R: Extract the reduced edges and their ranges from a...
rsgedgesByGene-methods
R Documentation
Extract the reduced edges and their ranges from a SplicingGraphs object
Description
rsgedgesByGene and rsgedgesByTranscript are analog to
sgedgesByGene and sgedgesByTranscript,
but operate on the reduced splicing graphs, that is, the
graphs in SplicingGraphs object x are reduced before
the edges and their ranges are extracted. The reduced graphs are
obtained by removing the uninformative nodes from it. See Details
section below.
rsgedges extracts the edges of the reduced splicing graph of
a given gene from a SplicingGraphs object.
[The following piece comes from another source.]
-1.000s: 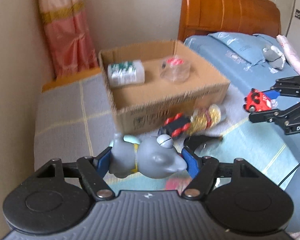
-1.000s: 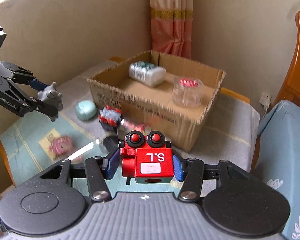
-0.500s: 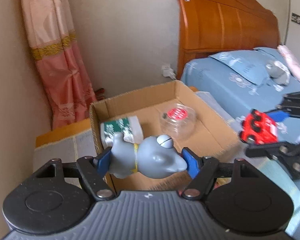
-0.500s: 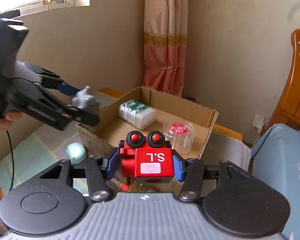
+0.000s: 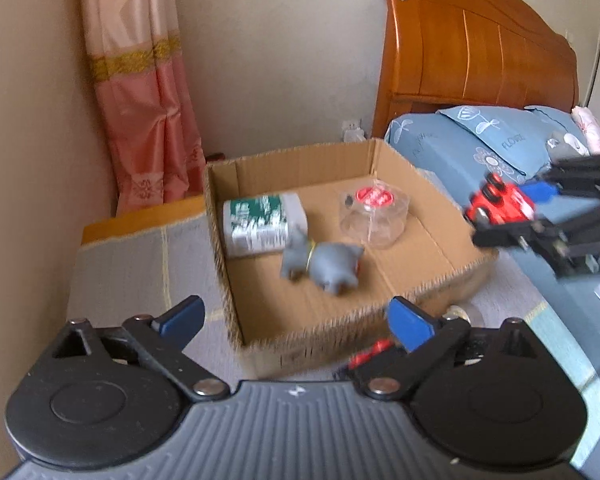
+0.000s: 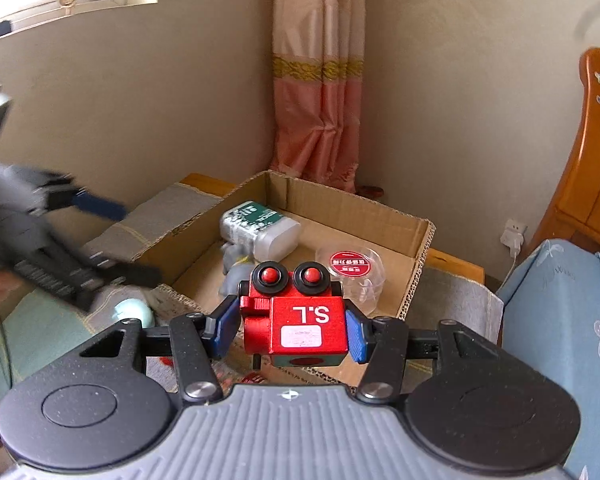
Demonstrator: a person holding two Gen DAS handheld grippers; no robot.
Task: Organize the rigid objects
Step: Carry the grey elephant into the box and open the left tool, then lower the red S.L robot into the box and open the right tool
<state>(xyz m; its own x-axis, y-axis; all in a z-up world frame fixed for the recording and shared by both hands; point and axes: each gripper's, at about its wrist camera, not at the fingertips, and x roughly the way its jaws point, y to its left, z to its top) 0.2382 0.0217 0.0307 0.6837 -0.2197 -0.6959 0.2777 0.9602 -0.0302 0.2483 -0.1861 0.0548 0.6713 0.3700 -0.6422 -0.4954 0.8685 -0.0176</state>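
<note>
The grey animal figure [image 5: 323,265] lies on its side on the floor of the cardboard box [image 5: 428,294], blurred in the left wrist view, just beside the green-and-white labelled bottle [image 5: 262,225] and near the clear round container with the red lid label [image 5: 374,215]. Whether the figure touches the bottle cannot be told. In the right wrist view the figure [image 6: 236,266] is partly hidden behind the red toy.

The left gripper [image 5: 296,320] stands over the near wall of the box with its jaws opening; nothing is between the blue pads, and the figure lies well clear of them.

The right gripper [image 6: 292,330] is clamped on a red block-shaped robot toy [image 6: 300,320], one blue pad on each flank. The toy is marked "S.L", read upside down, and has two black-ringed red buttons on top. It is held in the air at the near edge of the box, not inside it. In the left wrist view the same toy [image 5: 500,204] shows between the right gripper's fingers, above the box's right-hand wall.

The box rests on a grey patterned cloth [image 5: 140,264]. A pale teal rounded object [image 6: 134,310] lies outside the box on the left. A pink curtain [image 6: 320,92] hangs in the corner behind. A wooden headboard [image 5: 472,48] and blue bedding [image 5: 480,148] stand to the right.
</note>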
rsgraph extracts the reduced splicing graph for a given gene
from a SplicingGraphs object, and returns it as a plottable
graph-like object.
A SplicingGraphs object. Must be of length 1 for rsgedges,
rsgraph, and uninformativeSSids.
with.hits.mcols
Whether or not to include the hits metadata columns in the
returned object. See ?countReads for more information.
keep.dup.edges
Not supported yet.
tx_id.as.edge.label
Whether or not to use the transcript ids as edge labels.
as.igraph
TODO
Details
TODO: Explain graph reduction.
Value
For rsgedgesByGene: A GRangesList object
named with the gene ids and where the reduced splicing graph edges are
grouped by gene.
TODO: Explain values returned by the other function.
Author(s)
H. Pages
See Also
This man page is part of the SplicingGraphs package.
Please see ?`SplicingGraphs-package` for an overview of the
package and for an index of its man pages.
Examples
## ---------------------------------------------------------------------
## 1. Make SplicingGraphs object 'sg' from toy gene model (see
## '?SplicingGraphs')
## ---------------------------------------------------------------------
example(SplicingGraphs)
sg
## 'sg' has 1 element per gene and 'names(sg)' gives the gene ids.
names(sg)
## ---------------------------------------------------------------------
## 2. rsgedgesByGene()
## ---------------------------------------------------------------------
edges_by_gene <- rsgedgesByGene(sg)
edges_by_gene
## 'edges_by_gene' has the length and names of 'sg', that is, the names
## on it are the gene ids and are guaranteed to be unique.
## Extract the reduced edges and their ranges for a given gene:
edges_by_gene[["geneA"]]
## Note that edge with global reduced edge id "geneA:1,2,4,5" is a mixed
## edge obtained by combining together edges "geneA:1,2" (exon),
## "geneA:2,4" (intron), and "geneA:4,5" (exon), during the graph
## reduction.
stopifnot(identical(edges_by_gene["geneB"], rsgedgesByGene(sg["geneB"])))
## ---------------------------------------------------------------------
## 3. sgedgesByTranscript()
## ---------------------------------------------------------------------
#edges_by_tx <- rsgedgesByTranscript(sg) # not ready yet!
#edges_by_tx
## ---------------------------------------------------------------------
## 4. rsgedges(), rsgraph(), uninformativeSSids()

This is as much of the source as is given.